WORK REQUIRED: Reproduce word for word every line of the entries below, from the line containing "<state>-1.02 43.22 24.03" through the final line, and nothing else.
── SOURCE DATA ──
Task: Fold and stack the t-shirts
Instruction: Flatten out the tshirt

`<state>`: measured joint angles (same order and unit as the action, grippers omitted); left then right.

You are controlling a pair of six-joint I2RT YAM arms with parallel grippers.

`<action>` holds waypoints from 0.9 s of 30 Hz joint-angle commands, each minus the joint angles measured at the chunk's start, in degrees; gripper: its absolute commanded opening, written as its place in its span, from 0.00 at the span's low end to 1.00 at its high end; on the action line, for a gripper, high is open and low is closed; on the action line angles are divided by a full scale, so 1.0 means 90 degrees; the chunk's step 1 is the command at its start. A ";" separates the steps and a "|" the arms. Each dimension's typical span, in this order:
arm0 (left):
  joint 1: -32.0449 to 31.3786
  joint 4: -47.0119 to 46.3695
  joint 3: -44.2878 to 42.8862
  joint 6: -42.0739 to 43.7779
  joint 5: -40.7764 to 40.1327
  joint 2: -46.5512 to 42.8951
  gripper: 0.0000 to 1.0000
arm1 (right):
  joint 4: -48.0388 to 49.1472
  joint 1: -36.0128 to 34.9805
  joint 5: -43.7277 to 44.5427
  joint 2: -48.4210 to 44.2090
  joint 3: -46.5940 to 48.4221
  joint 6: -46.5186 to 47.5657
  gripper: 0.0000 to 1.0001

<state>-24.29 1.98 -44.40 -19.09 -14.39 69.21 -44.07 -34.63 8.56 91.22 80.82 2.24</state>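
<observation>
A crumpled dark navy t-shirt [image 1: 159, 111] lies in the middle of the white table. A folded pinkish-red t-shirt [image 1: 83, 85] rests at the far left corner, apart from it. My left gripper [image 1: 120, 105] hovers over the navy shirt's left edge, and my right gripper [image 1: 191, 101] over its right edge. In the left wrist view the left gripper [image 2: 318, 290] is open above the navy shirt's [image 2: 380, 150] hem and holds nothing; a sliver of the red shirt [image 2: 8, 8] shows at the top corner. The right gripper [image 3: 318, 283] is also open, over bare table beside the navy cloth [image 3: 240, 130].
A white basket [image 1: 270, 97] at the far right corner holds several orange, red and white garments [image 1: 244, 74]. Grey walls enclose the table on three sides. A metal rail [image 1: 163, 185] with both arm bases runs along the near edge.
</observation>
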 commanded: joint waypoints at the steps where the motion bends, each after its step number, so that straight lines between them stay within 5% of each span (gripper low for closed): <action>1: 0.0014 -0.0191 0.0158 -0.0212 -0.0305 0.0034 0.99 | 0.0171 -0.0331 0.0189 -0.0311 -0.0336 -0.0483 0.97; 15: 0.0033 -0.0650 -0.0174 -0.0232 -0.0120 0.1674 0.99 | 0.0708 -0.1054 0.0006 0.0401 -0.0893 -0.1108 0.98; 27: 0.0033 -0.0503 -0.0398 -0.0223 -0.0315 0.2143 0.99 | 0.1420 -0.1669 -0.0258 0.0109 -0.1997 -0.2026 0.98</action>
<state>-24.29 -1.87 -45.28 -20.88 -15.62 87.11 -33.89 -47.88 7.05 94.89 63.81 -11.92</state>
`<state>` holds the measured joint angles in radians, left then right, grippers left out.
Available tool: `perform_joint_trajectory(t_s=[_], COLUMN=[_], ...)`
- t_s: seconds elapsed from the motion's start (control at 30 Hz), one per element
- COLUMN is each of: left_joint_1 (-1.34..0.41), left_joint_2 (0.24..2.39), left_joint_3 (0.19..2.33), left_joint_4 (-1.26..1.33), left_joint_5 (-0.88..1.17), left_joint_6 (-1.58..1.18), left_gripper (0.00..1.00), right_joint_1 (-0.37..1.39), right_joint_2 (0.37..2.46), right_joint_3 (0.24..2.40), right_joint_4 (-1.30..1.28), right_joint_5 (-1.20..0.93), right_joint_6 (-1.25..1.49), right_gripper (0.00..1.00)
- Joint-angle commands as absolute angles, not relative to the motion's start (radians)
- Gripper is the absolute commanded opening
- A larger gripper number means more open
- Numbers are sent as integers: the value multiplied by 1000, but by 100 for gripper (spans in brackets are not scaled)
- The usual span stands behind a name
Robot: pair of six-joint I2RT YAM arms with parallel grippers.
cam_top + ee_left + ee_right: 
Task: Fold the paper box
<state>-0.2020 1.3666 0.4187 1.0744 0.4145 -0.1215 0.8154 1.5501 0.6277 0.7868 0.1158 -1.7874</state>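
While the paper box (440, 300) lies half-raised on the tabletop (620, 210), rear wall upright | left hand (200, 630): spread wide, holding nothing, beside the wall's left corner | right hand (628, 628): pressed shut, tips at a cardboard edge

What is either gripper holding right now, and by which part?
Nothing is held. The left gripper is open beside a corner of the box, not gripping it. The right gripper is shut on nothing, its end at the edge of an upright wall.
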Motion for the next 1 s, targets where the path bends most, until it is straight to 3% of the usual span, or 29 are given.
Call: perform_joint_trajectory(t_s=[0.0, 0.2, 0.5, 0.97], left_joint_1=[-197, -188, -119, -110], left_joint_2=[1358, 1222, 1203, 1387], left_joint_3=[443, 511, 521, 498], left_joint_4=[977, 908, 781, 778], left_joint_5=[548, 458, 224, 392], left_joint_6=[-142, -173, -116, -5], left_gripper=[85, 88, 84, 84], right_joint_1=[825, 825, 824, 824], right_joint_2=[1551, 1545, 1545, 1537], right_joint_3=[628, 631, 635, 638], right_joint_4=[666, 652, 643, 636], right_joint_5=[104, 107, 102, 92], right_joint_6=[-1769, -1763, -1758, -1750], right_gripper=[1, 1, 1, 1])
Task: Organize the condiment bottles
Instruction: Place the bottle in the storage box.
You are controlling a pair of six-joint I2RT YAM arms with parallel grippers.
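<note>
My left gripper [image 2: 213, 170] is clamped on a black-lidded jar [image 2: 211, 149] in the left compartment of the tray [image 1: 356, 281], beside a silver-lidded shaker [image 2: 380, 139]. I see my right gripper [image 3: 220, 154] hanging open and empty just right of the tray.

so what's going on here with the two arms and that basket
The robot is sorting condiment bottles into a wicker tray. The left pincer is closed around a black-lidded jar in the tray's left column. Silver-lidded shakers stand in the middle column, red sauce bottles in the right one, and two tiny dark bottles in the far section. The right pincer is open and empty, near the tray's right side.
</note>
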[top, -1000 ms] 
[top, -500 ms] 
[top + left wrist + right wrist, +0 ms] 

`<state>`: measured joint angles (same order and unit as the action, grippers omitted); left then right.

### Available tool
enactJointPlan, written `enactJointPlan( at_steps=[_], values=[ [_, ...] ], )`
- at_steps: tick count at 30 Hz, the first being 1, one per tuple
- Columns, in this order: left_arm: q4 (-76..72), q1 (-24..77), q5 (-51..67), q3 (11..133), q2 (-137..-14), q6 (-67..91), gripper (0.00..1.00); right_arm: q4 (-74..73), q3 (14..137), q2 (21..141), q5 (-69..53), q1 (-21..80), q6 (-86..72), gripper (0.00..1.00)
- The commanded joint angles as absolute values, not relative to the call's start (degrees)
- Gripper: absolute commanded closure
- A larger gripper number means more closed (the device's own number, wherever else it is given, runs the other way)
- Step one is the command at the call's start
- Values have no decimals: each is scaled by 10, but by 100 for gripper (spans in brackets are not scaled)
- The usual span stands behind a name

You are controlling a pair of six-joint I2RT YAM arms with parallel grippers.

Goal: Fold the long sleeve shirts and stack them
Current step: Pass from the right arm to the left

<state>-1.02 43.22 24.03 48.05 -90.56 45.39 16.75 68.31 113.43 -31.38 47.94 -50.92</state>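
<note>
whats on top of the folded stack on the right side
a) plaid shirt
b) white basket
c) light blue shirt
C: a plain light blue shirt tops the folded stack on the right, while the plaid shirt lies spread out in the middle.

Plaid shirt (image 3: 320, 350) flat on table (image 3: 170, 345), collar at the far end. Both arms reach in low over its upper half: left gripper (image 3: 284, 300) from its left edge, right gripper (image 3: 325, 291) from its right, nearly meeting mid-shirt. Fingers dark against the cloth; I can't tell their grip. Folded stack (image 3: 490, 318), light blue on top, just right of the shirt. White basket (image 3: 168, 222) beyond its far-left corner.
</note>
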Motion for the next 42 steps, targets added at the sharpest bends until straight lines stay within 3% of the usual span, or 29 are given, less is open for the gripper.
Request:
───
EXERCISE RESPONSE:
<state>-1.02 43.22 24.03 48.05 -90.56 45.39 16.75 68.31 113.43 -31.38 47.94 -50.92</state>
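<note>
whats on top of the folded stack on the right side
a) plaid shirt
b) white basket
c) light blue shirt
C: a plain light blue shirt tops the folded stack on the right, while the plaid shirt lies spread out in the middle.

Plaid shirt (image 3: 320, 350) flat on table (image 3: 170, 345), collar at the far end. Both arms reach in low over its upper half: left gripper (image 3: 284, 300) from its left edge, right gripper (image 3: 325, 291) from its right, nearly meeting mid-shirt. Fingers dark against the cloth; I can't tell their grip. Folded stack (image 3: 490, 318), light blue on top, just right of the shirt. White basket (image 3: 168, 222) beyond its far-left corner.
</note>
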Motion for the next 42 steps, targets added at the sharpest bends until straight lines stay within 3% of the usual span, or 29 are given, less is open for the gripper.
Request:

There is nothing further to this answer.